Alert readers may have already noticed that this article has not yet used the word “methane”. When organic matter in the permafrost is thawed and decomposes it produces mostly CO2 but also small amounts of methane, particularly so in the wetlands that are prevalent in areas of thawing permafrost. Schuur and Abbott (2011) polled 41 experts on permafrost decay who estimated that about 3% of the carbon released from the permafrost will be in the form of methane. Methane has a restricted lifetime in the atmosphere, measured in decades, but while present in the air it has a greenhouse effect some 25 times that of CO2 over a 100-year period and higher values over shorter periods. According to Schuur and Abbott, the small amount of methane is responsible for approximately half of the warming effect from the permafrost emissions.
The UVic model does not simulate methanogenesis. That is to say that it does not model the generation of methane—all of the permafrost carbon that goes into the atmosphere in the model is in the form of CO2. This is a significantly conservative simplification over the time period studied.
Also, their model assumes only purely thermal degradation of the permafrost. Physical erosion, for example at coastlines, is not considered. Their model accounts only for permafrost down to a depth of 3.5 metres and there is plenty of carbon stored below those depths that was excluded from their modelling.
Finally, this study does not consider any contribution of methane from methane hydrates, either from under permafrost or under ice sheets, nor from fossil methane currently trapped under an impermeable seal of continuous permafrost.

Summing-up

  • Thawing permafrost will release carbon to the atmosphere that will have an appreciable additional effect on climate change, adding at least one quarter of a degree Celsius by the end of the century and perhaps as much as one degree. (In comparison, Swart and Weaver (2012) calculated that combustion of the in-place resources of the Alberta oil sands would increase temperatures by 0.24-0.50°C.)

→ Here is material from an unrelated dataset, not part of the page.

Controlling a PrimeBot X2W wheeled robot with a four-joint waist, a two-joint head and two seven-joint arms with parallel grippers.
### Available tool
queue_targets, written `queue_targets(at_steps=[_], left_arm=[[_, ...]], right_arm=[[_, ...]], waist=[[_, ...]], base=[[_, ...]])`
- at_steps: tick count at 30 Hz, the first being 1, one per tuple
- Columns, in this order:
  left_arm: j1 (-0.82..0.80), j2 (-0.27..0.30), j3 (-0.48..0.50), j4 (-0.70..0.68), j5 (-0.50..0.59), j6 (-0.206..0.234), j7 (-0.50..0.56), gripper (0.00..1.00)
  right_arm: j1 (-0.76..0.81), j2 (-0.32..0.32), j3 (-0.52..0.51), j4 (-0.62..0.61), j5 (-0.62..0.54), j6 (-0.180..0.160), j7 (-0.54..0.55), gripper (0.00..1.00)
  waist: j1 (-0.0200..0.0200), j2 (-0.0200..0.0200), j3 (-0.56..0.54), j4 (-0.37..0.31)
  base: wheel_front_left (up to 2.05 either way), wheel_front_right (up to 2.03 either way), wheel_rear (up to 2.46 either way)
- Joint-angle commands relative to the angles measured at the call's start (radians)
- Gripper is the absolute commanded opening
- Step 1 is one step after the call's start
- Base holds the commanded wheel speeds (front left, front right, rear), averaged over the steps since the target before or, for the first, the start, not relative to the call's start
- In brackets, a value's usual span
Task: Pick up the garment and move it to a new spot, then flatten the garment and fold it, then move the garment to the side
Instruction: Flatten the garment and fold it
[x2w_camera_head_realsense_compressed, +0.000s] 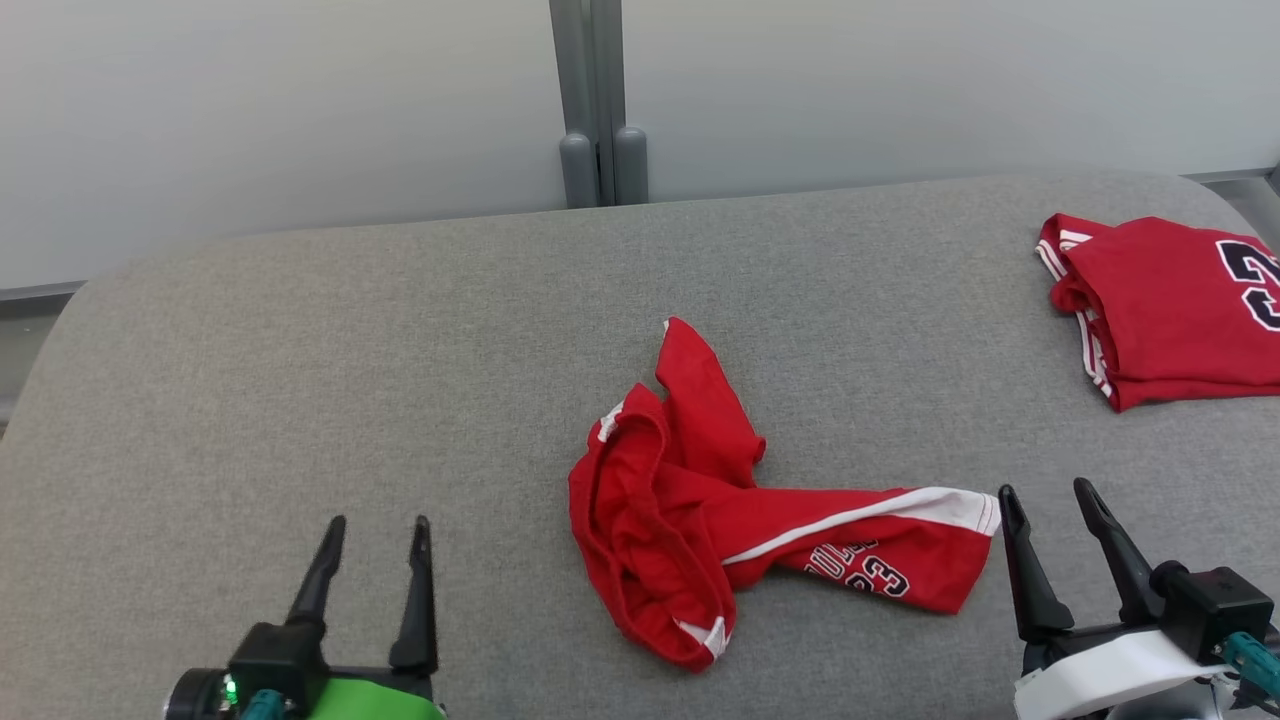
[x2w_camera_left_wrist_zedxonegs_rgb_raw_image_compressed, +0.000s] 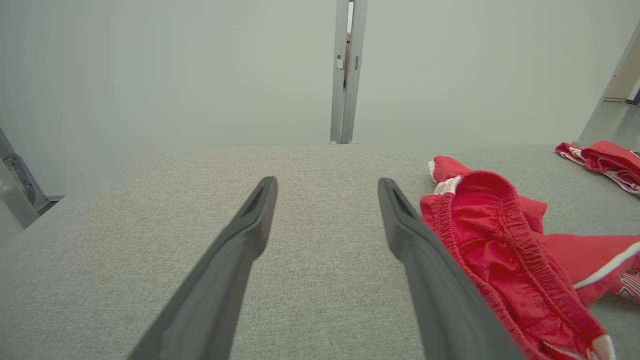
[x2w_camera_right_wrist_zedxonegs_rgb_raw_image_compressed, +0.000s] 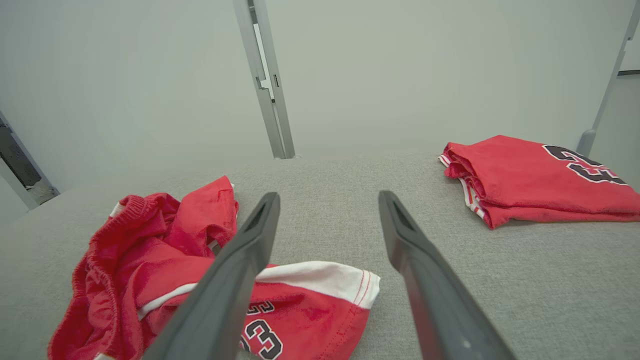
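We saw the shorts (x2w_camera_head_realsense_compressed: 660, 520) crumpled mid-table (x2w_camera_head_realsense_compressed: 300, 350), long axis running left-right, 1 leg ending just beside our right claw (x2w_camera_head_realsense_compressed: 1045, 487), the nearer of the 2. The left claw (x2w_camera_head_realsense_compressed: 380, 520) sat farther off. Both claws gaped, empty.

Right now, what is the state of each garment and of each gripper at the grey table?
red shorts: crumpled, lying loose, not held.
red jersey: folded, lying at the far right.
left gripper: open, empty, clear of the shorts.
right gripper: open, empty, near the shorts' white hem.
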Motion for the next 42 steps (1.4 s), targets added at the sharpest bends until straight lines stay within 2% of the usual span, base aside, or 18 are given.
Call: queue_targets(at_steps=[1,12,24,34,41,42], left_arm=[[-0.003,0.001,-0.024,0.005,0.019,-0.009,-0.003,1.0],[-0.081,0.002,-0.327,0.096,0.041,-0.032,-0.003,1.0],[-0.22,0.025,-0.612,0.269,-0.013,-0.034,-0.003,1.0],[-0.299,0.028,-0.714,0.427,-0.078,-0.034,-0.003,1.0],[-0.32,0.024,-0.721,0.483,-0.115,-0.034,-0.003,1.0],[-0.321,0.023,-0.721,0.489,-0.122,-0.034,-0.003,0.89]], right_arm=[[-0.015,-0.01,-0.008,0.013,-0.008,-0.002,-0.003,1.0],[-0.139,-0.074,0.0,0.203,0.004,-0.002,-0.003,1.0],[-0.356,-0.068,0.12,0.455,0.091,-0.002,-0.003,1.0],[-0.443,-0.049,0.191,0.594,0.211,-0.002,-0.003,1.0],[-0.45,-0.029,0.252,0.635,0.287,-0.001,-0.003,1.0],[-0.448,-0.028,0.256,0.637,0.303,-0.002,-0.003,0.97]], waist=[[0.0,0.0,0.002,-0.001],[0.0,0.0,0.05,-0.019],[0.0,0.0,0.122,-0.06],[0.0,0.0,0.154,-0.074],[0.0,0.0,0.158,-0.072],[0.0,0.0,0.158,-0.07]], base=[[0.0,0.0,0.0],[0.0,0.0,0.0],[0.0,0.0,0.0],[0.0,0.0,0.0],[0.0,0.0,0.0],[0.0,0.0,0.0]])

  • The temperature effect of the coming permafrost feedback is not sensitive to the emission pathway that we choose to follow.
  • The permafrost feedback response to our historic emissions, even in the absence of future human emissions, is likely to be self-sustaining and will cancel out future natural carbon sinks in the oceans and biosphere over the next two centuries.
  • Unfortunately, there are several good reasons to consider the outlook in MacDougall et al. as rosy; as the authors themselves make clear. However, as bad and inevitable as they are, feedbacks from the permafrost are just the (de-)icing on the fossil fuel cake that we are busy baking. It is still up to us to influence how severe climate change is going to be.